Essa história não é ficção e nem aconteceu no século passado, mas sim, há menos de dois anos. Essa mulher se chamava Sahar Khodayari, tinha 29 anos e esse país é o Irã. Sim, o Irã, o mesmo país que acaba de ser eleito pela Organização das Nações Unidas (ONU) como membro da Comissão sobre o Status da Mulher, que nada mais é do que o principal órgão global para empoderar mulheres e fomentar a igualdade de gênero.
Antes da Revolução Islâmica de 1979, as mulheres iranianas viviam em pé de igualdade com o resto do mundo. Votavam, se candidatavam a cargos públicos, frequentavam universidades, restaurantes, faziam piqueniques – programas muito populares à época – e se vestiam como as mulheres ocidentais: jeans, blusas de mangas curtas e até minissaias.

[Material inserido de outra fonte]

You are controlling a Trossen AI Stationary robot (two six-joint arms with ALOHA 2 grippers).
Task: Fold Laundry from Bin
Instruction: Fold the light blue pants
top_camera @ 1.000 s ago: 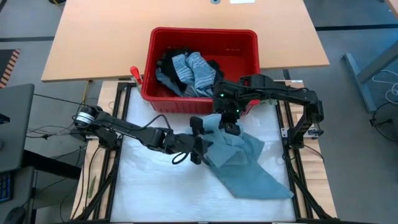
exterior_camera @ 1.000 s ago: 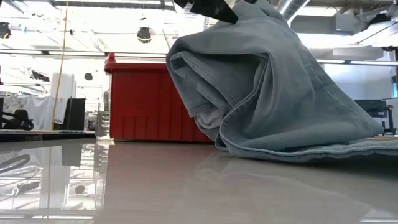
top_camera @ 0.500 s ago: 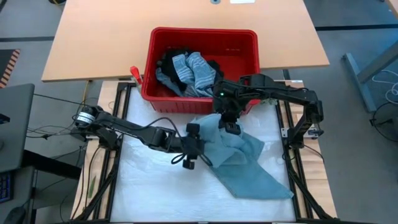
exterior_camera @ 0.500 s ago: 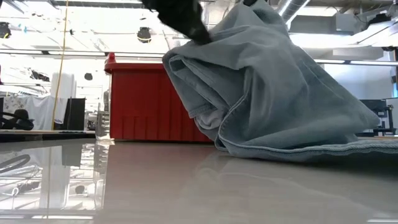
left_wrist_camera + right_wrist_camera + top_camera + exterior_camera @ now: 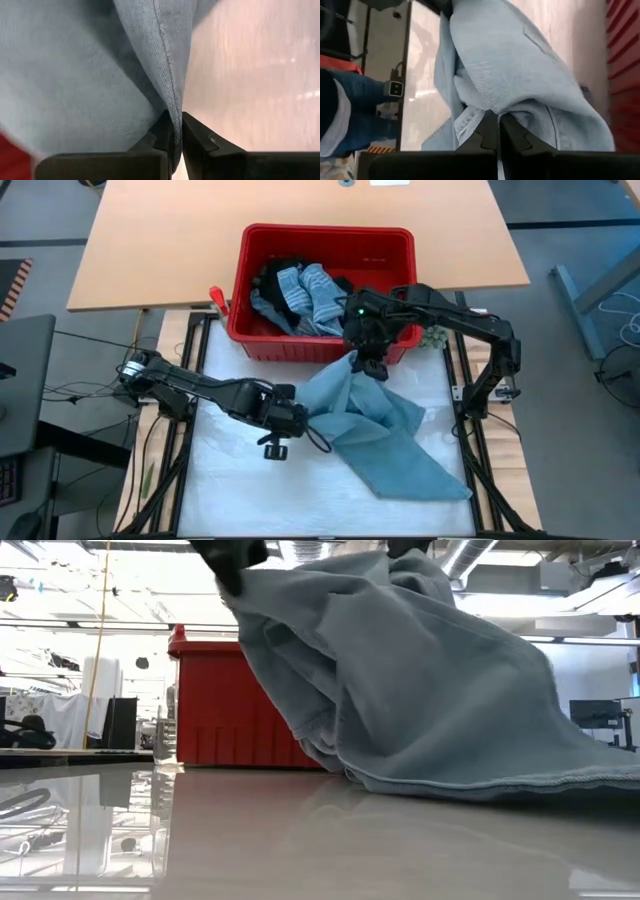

Hoje, porém, elas literalmente têm de se cobrir da cabeça aos pés, mesmo sob um calor que pode passar dos 40 graus. Mostrar os cabelos é proibido, portanto, o hijab (véu islâmico) tem de ser usado por religiosas ou não, o que inclui mulheres estrangeiras. Elas também não podem viajar ou trabalhar sem que um homem (marido ou parente) autorize e são segregadas nas escolas, universidades, locais de trabalho e até nos ônibus, onde só podem viajar na parte de trás. Além disso, tudo o que está relacionado à diversão só é permitido aos homens.
No Irã, as mulheres não são apenas tratadas como se fossem inferiores, mas são consideradas inferiores por força de lei, conforme determina a sharia (lei islâmica).
Quem rege o país é seu líder religioso, que possui mandato vitalício com poderes ilimitados, incluído o de demitir o presidente, caso este não respeite as leis do Islã ou seja lá pelo motivo que for. É esse país que, a partir de 2022, fará parte do mais importante órgão de promoção dos direitos das mulheres por um período de quatro anos. A eleição do Irã causou indignação principalmente às iranianas, tanto dentro quando fora do país. Pelo menos três associações de mulheres iranianas – na França, Itália e Suécia – consideraram a escolha um “insulto”.
Essa é apenas mais uma demonstração do quanto o mundo está de cabeça para baixo. Agora, além de todos os desafios que já enfrentamos, teremos de lidar também com a nomeação de um lobo para defender o direito das ovelhas.